6 See Prayer of St Francis
The beginning of a Contemplative Community
The sermon ‘so then’ was used in part at a quiet, prayerful beginning on Saturday evening, 17th July in what is hoped to be a contemplative community based at St Andrews’. Portions of ‘So then’ was used, with these words added below.
While most homilies proclaim the good news of Christ, addressing the ‘how’ is often absent. That is, how can we undergo?
Entering into silence and practising contemplation is an intentional engagement in an undergoing; it is a participation in the thing that transforms and hastens a ‘becoming’, a godly, Christ-like becoming.
There are at least two ways this is possible.
The first is the opportunity silence gives for the alignment of one’s own mind heart soul body and experiencing the self. Meditation is not the only time this happens. Bruteau uses ‘concentration’ as a similar notion. Silent meditation is an opportunity to experience the mind bound to one’s heart and with one’s soul in the body in this moment. There is a unity of self that can be experienced, non-judgmentally and lead us beyond the grasping of ego towards the true self:
“When we pray, we find our truest self by unifying our heart, mind, soul, and body. This unification of consciousness is basic to spiritual practice.” Beatrice Bruteau7
The second way describes an entity outside the self that can be encountered.
This entity is the love of God and God’s love for the world. It is available, and able to be experienced directly. It is a love that in Christ draws the universe into wholeness no less. By leaning in, allowing oneself to encounter and undergo, the proximity of and receptivity to this presence is transformative8. This process is an undergoing, draws the ego aside to reveal and refine the true self.

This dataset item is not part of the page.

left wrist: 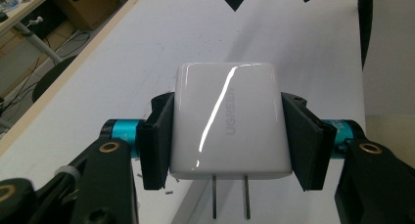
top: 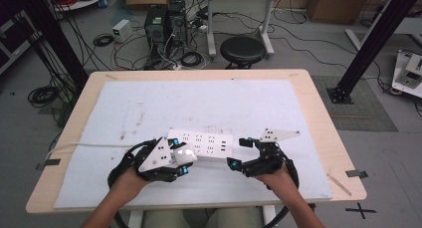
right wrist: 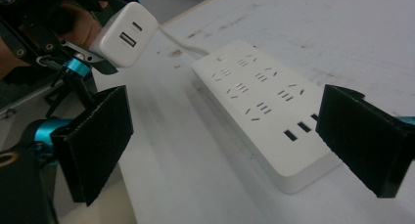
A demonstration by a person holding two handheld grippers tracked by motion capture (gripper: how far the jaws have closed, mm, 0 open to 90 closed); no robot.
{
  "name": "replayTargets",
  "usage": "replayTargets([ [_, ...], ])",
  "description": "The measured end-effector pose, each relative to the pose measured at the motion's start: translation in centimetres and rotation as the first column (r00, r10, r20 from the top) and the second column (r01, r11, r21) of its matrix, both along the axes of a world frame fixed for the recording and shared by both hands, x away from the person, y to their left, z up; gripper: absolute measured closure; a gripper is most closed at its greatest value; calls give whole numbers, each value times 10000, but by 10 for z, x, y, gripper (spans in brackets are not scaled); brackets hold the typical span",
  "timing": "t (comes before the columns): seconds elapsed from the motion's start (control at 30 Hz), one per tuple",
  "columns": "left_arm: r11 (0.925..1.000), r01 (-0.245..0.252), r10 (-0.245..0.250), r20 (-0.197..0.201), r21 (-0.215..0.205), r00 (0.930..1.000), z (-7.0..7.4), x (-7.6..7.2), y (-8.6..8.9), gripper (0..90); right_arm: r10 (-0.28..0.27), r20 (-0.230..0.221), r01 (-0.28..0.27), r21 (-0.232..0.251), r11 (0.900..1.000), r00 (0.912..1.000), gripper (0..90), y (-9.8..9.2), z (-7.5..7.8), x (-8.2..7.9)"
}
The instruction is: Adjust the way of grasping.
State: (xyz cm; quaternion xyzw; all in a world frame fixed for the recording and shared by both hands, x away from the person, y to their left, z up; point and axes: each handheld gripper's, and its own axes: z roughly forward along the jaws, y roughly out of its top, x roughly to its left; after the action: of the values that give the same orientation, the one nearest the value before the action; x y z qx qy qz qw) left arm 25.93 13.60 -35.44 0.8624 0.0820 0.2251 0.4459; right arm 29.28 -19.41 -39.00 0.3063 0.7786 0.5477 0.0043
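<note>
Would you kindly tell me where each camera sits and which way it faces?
High view: above the person's side, looking forward and down at the table; forearms and both grippers show.
Left gripper view: on the left gripper, looking along its jaws shut on the charger.
Right gripper view: on the open right gripper, facing the power strip.
All three share the charger.

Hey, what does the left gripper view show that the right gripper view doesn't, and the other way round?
Left gripper view alone: the white charger's two metal prongs, pointing back toward the camera, and the pads pressing its sides.

Right gripper view alone: the charger's two ports, the white power strip with its sockets, and the open right gripper.

Both share: the charger held in the left gripper over the white mat.
</note>
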Motion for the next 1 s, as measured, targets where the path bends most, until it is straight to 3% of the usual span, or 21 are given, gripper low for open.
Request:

When on retreat two months ago at Ormiston, I found hungry for this practice. I found the water as the best metaphor for this presence outside my own. I found down by the mangroves the place where silence does its work of undergoing.
And the words of this poem describe what happens:
Down there is a space between,
where land becomes tide and fresh water
where soil meets sea
and mangroves reign:
the prayer of the heart leads and undergoing is undertaken; there
longing and fulfilled,
partial and complete;
shadows and plain sight,
being and fullness of being,
self and true self.
This is the place I come in contemplation –
the tidal rhythm is breathing
scored in consonants soft and round, Yh Wh. Here there is silence and beauty,
un-knowing without confusion,
an undergoing with the heart of Love
whose love lies at the heart of the universe.
Fifteen minutes of silence follows.
To meditate, sit still and upright. Close your eyes lightly. Sit relaxed but alert. Silently, interiorly begin to say a single word. We recommend the prayer-phrase, ‘Maranatha’. Say it as four syllables of equal length. Listen to it as you say it, gently but continuously. Do not think or imagine anything – spiritual or otherwise. If thoughts and images come, these are distractions
at the time of meditation, so keep returning simply to saying the word.